Problem to solve :: Where the records hold the string "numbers", show the whole line it sits on.

════

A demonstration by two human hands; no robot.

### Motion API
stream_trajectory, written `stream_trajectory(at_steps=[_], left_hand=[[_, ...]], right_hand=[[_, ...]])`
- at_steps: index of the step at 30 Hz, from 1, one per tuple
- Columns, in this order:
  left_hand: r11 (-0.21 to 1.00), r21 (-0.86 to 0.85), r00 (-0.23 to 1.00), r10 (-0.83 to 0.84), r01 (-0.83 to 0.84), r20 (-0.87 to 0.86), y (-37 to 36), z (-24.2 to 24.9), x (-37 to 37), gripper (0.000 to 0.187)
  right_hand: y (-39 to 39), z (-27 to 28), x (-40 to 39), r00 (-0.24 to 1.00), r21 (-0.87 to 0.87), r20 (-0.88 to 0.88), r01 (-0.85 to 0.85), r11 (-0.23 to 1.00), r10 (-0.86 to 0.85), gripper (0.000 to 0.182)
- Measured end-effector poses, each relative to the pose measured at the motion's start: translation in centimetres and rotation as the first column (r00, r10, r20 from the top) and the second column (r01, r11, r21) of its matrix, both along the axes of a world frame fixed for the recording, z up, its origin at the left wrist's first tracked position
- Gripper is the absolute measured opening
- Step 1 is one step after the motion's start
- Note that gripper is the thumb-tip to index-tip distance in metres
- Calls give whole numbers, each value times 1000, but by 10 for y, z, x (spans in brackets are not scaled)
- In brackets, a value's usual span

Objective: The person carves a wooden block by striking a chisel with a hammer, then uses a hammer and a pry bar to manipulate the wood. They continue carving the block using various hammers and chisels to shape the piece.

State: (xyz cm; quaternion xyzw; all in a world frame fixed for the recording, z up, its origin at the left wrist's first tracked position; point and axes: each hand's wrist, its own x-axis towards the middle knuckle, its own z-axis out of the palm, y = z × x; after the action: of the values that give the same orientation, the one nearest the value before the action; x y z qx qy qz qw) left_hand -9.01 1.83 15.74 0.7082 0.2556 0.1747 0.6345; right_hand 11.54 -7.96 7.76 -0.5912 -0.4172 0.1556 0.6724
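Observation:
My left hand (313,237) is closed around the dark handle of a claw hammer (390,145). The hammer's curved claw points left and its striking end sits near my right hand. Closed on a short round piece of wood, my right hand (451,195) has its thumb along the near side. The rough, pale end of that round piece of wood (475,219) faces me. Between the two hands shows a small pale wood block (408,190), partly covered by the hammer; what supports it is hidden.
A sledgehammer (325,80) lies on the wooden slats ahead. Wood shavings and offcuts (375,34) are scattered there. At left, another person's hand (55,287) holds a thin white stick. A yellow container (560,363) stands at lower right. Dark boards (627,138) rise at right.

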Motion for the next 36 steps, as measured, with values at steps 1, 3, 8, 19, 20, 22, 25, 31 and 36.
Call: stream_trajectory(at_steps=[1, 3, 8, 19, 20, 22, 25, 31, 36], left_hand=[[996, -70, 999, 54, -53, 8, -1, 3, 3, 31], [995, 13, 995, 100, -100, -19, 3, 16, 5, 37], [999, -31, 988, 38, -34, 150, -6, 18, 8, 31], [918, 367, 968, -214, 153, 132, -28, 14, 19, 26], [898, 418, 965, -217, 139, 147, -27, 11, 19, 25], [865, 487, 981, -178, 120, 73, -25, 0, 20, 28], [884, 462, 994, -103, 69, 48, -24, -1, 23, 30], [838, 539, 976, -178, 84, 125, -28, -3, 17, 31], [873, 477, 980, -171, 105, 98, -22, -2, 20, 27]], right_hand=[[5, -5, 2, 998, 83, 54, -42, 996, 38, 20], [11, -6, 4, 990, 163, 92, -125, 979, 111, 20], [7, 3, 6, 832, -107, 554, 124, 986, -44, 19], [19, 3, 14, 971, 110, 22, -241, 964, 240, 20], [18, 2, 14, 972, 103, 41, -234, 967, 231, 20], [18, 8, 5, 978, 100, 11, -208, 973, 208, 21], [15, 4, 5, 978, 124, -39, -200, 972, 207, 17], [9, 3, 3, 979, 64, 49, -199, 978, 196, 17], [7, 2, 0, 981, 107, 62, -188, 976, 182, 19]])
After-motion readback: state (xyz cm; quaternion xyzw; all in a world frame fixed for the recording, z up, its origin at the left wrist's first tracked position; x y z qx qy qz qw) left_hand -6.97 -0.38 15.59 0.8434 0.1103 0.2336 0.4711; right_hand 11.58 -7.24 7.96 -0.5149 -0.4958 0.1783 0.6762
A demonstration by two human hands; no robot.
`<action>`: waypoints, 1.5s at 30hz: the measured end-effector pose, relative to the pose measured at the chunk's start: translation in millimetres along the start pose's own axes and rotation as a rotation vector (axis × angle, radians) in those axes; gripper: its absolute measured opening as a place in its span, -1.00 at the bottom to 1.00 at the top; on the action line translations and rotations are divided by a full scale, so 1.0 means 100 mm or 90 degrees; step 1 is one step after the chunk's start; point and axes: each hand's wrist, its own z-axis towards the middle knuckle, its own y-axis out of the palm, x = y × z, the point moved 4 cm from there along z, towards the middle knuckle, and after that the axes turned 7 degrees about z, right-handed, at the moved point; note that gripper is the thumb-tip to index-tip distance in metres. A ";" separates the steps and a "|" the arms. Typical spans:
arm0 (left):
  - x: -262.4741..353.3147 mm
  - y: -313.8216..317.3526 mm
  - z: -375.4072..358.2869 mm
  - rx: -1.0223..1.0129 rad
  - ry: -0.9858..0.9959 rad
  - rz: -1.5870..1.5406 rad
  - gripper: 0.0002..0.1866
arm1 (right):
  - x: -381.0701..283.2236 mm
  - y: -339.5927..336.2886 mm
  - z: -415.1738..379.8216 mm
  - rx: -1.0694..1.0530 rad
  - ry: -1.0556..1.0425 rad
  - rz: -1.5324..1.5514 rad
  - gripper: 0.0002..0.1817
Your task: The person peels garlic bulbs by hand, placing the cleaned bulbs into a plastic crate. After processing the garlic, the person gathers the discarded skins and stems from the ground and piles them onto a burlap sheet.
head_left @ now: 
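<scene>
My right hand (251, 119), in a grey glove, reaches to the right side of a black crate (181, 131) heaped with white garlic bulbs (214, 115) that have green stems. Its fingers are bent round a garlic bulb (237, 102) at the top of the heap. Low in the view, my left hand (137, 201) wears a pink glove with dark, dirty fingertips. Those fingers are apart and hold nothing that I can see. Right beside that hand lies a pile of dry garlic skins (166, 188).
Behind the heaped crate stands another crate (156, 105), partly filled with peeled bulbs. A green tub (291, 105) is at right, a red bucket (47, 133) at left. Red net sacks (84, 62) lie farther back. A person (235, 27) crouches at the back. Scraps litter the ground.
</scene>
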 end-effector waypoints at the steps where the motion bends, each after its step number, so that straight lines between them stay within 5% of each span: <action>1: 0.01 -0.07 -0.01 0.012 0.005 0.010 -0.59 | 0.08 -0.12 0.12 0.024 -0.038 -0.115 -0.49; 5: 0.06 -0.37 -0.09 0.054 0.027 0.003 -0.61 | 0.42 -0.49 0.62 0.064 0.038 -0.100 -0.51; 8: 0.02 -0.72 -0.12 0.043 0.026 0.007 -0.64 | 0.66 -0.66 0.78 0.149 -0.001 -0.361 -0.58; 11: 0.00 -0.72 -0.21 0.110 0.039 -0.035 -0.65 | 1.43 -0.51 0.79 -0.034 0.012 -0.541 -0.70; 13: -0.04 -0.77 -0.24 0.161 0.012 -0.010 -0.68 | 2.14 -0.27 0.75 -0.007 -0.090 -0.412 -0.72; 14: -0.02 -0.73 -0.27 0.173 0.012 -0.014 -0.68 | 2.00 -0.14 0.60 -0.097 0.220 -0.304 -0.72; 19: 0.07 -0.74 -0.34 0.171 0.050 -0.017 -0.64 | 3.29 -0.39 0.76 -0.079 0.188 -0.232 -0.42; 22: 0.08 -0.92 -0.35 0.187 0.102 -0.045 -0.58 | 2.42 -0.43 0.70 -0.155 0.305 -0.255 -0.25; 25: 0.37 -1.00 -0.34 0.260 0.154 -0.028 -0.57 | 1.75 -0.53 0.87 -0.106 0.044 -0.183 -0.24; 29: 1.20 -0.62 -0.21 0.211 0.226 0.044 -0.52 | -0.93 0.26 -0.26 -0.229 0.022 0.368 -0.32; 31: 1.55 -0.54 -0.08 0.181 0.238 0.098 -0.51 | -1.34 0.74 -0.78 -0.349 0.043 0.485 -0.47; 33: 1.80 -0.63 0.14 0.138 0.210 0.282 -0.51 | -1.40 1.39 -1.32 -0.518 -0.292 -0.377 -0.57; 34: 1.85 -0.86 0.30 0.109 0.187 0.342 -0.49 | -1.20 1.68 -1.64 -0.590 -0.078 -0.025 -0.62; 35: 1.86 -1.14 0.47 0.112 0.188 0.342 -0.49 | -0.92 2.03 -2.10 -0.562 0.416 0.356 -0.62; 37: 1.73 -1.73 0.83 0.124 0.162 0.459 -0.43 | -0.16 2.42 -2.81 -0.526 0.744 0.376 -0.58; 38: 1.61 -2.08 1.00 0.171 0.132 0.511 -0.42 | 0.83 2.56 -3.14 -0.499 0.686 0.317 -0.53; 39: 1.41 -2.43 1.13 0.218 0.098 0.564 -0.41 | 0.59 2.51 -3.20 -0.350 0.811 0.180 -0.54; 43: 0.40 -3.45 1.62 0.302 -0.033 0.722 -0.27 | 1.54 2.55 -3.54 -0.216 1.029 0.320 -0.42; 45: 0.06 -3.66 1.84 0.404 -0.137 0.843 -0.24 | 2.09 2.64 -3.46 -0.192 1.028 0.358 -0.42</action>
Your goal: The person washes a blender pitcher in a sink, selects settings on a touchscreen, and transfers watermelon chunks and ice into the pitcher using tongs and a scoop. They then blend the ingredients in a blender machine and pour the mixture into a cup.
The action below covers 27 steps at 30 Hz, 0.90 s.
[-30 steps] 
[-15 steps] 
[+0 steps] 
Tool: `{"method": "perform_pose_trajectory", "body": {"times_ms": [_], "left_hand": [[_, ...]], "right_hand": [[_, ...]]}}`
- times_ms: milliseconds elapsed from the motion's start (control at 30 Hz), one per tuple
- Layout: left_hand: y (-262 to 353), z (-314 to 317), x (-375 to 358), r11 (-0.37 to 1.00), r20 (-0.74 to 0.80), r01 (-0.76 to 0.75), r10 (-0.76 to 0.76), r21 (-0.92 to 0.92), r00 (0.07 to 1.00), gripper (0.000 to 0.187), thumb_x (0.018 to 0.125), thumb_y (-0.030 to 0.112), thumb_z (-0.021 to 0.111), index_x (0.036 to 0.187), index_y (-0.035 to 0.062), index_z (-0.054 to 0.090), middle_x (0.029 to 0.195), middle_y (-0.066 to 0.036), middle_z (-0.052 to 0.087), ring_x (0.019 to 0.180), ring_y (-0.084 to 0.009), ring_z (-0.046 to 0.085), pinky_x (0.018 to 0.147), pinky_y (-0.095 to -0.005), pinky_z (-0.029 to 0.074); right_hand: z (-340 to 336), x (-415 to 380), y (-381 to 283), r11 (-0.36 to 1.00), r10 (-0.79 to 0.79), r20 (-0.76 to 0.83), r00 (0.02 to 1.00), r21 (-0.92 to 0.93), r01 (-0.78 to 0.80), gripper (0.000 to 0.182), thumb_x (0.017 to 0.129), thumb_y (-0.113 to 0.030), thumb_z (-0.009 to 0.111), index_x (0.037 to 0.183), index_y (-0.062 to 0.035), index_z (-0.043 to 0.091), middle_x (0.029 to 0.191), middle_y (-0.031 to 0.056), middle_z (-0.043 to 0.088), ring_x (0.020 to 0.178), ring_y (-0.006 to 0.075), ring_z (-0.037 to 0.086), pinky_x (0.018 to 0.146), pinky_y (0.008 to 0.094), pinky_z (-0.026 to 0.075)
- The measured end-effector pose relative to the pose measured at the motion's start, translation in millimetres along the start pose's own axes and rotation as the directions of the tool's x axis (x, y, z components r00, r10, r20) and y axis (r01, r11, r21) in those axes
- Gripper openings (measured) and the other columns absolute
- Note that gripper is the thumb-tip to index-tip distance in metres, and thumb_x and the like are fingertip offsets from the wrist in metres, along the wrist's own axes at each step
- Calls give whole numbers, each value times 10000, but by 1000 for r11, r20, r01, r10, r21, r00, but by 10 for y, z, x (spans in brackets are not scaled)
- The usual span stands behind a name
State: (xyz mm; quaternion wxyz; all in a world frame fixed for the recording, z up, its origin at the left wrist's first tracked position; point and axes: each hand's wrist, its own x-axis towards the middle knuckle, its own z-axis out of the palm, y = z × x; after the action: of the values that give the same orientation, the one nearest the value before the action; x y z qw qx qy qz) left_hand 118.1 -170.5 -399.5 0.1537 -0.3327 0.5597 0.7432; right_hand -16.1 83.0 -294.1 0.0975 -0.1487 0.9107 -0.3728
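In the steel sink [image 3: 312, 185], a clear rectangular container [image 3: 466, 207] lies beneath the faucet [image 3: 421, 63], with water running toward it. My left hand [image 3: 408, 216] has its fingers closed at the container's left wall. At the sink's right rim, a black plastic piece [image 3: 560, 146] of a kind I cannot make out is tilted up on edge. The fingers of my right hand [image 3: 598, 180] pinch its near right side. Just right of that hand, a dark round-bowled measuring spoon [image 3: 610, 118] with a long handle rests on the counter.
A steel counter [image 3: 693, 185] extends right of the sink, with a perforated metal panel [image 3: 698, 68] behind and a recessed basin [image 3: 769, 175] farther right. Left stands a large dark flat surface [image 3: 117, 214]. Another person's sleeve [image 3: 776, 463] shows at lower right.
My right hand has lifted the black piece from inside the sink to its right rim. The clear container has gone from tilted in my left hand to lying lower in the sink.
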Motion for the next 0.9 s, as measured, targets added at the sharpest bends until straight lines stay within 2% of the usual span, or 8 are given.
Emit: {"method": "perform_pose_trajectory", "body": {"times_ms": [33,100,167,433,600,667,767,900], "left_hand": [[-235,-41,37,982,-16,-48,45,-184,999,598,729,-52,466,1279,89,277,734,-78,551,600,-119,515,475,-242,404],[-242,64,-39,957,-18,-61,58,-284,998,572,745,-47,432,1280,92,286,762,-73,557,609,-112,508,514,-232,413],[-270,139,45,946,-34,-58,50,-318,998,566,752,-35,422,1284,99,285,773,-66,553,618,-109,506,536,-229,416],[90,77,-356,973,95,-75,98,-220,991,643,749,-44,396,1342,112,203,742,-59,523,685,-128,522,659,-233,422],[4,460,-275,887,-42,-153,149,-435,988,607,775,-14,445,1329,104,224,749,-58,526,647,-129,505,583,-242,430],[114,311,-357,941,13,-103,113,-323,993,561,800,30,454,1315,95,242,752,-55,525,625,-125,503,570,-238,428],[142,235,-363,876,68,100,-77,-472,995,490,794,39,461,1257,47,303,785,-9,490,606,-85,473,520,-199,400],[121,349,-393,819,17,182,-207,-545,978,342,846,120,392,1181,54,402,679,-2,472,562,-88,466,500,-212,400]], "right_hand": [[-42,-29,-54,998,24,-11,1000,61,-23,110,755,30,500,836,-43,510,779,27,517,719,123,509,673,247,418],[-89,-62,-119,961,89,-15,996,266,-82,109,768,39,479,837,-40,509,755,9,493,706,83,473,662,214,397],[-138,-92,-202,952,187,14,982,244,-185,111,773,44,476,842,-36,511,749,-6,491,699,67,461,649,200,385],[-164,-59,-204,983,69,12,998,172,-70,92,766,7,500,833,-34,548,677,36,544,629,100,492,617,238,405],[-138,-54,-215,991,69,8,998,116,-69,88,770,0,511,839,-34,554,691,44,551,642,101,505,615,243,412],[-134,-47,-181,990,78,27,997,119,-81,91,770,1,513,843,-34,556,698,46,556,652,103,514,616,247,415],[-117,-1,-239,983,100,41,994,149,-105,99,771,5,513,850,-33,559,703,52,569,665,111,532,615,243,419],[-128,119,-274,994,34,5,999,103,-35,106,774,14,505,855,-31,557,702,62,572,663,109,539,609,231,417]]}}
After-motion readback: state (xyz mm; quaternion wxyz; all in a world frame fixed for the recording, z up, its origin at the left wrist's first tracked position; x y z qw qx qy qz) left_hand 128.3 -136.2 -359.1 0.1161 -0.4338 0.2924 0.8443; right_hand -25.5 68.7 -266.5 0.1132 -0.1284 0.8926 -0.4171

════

Output for this exercise ::
- Calls give whole numbers, each value times 1000, but by 10 for y, z, x (spans in brackets are not scaled)
- Calls give whole numbers, each value times 10000, but by 1000 for r11, r20, r01, r10, r21, r00, but by 10 for y, z, x (spans in brackets are not scaled)

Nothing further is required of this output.